# WHAT YOU NEED TO DO:
Word for word, write out all of the data below.

--------------------

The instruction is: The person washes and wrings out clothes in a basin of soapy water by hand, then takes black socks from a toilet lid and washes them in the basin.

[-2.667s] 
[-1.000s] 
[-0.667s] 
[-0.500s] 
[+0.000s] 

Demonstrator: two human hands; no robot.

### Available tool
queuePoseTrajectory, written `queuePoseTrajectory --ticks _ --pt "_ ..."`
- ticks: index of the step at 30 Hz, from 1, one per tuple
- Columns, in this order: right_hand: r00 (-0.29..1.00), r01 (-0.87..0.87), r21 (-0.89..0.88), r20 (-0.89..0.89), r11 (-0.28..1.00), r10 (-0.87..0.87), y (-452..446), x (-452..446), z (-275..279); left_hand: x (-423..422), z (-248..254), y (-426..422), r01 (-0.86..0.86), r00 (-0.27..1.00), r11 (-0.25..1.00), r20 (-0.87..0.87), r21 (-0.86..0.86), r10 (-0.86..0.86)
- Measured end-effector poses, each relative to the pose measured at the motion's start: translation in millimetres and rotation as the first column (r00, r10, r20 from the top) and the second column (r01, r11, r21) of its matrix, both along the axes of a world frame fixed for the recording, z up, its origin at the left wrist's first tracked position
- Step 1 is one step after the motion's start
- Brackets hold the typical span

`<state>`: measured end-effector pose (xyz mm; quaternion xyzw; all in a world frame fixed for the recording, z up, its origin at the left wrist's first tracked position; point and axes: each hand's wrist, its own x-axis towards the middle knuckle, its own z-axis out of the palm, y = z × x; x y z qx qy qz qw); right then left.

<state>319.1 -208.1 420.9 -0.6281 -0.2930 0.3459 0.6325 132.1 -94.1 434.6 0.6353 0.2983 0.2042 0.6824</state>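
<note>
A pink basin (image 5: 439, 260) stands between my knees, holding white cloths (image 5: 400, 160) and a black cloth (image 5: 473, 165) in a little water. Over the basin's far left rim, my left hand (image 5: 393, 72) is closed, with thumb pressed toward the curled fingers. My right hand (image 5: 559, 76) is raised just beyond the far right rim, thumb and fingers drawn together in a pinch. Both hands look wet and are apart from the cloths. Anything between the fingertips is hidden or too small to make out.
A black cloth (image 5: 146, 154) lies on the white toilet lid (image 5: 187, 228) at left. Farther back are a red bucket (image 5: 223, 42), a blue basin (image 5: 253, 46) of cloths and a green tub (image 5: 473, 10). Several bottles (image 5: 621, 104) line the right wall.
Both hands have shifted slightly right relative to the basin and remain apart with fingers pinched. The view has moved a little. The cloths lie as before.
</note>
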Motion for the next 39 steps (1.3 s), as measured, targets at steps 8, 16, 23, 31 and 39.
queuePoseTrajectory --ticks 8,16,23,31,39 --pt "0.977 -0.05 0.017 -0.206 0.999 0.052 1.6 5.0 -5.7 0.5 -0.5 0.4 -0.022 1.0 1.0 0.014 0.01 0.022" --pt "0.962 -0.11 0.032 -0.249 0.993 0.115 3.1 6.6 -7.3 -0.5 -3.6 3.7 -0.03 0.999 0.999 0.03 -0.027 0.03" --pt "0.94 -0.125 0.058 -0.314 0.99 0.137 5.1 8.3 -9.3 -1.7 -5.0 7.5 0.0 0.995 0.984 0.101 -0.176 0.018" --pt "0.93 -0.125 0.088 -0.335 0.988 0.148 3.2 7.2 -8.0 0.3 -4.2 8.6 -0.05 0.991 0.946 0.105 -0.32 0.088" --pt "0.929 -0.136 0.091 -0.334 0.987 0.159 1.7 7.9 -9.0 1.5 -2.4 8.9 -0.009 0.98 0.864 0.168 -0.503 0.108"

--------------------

# FINISHED TASK:
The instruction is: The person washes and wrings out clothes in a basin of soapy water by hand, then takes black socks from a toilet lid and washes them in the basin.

[-2.667s] 
[-1.000s] 
[-0.667s] 
[-0.500s] 
[+0.000s] 

Demonstrator: two human hands; no robot.

### Available tool
queuePoseTrajectory, written `queuePoseTrajectory --ticks _ --pt "_ ..."`
- ticks: index of the step at 30 Hz, from 1, one per tuple
- Columns, in this order: right_hand: r00 (-0.29..1.00), r01 (-0.87..0.87), r21 (-0.89..0.88), r20 (-0.89..0.89), r11 (-0.28..1.00), r10 (-0.87..0.87), y (-452..446), x (-452..446), z (-275..279); left_hand: x (-423..422), z (-248..254), y (-426..422), r01 (-0.86..0.86), r00 (-0.27..1.00), r11 (-0.25..1.00), r20 (-0.87..0.87), r21 (-0.86..0.86), r10 (-0.86..0.86)
- Measured end-effector poses, each relative to the pose measured at the motion's start: translation in millimetres and rotation as the first column (r00, r10, r20 from the top) and the second column (r01, r11, r21) of its matrix, both along the axes of a world frame fixed for the recording, z up, its origin at the left wrist's first tracked position
- Step 1 is one step after the motion's start
- Brackets hold the typical span

`<state>`: measured end-effector pose (xyz mm; quaternion xyzw; all in a world frame fixed for the recording, z up, its origin at the left wrist's first tracked position; point and axes: each hand's wrist, its own x-axis towards the middle knuckle, its own z-axis out of the palm, y = z × x; x y z qx qy qz qw); right then left.

<state>319.1 -208.1 420.9 -0.6281 -0.2930 0.3459 0.6325 132.1 -94.1 434.6 0.6353 0.2983 0.2042 0.6824</state>
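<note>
A pink basin (image 5: 439, 260) stands between my knees, holding white cloths (image 5: 400, 160) and a black cloth (image 5: 473, 165) in a little water. Over the basin's far left rim, my left hand (image 5: 393, 72) is closed, with thumb pressed toward the curled fingers. My right hand (image 5: 559, 76) is raised just beyond the far right rim, thumb and fingers drawn together in a pinch. Both hands look wet and are apart from the cloths. Anything between the fingertips is hidden or too small to make out.
A black cloth (image 5: 146, 154) lies on the white toilet lid (image 5: 187, 228) at left. Farther back are a red bucket (image 5: 223, 42), a blue basin (image 5: 253, 46) of cloths and a green tub (image 5: 473, 10). Several bottles (image 5: 621, 104) line the right wall.
Both hands have shifted slightly right relative to the basin and remain apart with fingers pinched. The view has moved a little. The cloths lie as before.
</note>
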Motion for the next 39 steps (1.3 s), as measured, targets at steps 8, 16, 23, 31 and 39.
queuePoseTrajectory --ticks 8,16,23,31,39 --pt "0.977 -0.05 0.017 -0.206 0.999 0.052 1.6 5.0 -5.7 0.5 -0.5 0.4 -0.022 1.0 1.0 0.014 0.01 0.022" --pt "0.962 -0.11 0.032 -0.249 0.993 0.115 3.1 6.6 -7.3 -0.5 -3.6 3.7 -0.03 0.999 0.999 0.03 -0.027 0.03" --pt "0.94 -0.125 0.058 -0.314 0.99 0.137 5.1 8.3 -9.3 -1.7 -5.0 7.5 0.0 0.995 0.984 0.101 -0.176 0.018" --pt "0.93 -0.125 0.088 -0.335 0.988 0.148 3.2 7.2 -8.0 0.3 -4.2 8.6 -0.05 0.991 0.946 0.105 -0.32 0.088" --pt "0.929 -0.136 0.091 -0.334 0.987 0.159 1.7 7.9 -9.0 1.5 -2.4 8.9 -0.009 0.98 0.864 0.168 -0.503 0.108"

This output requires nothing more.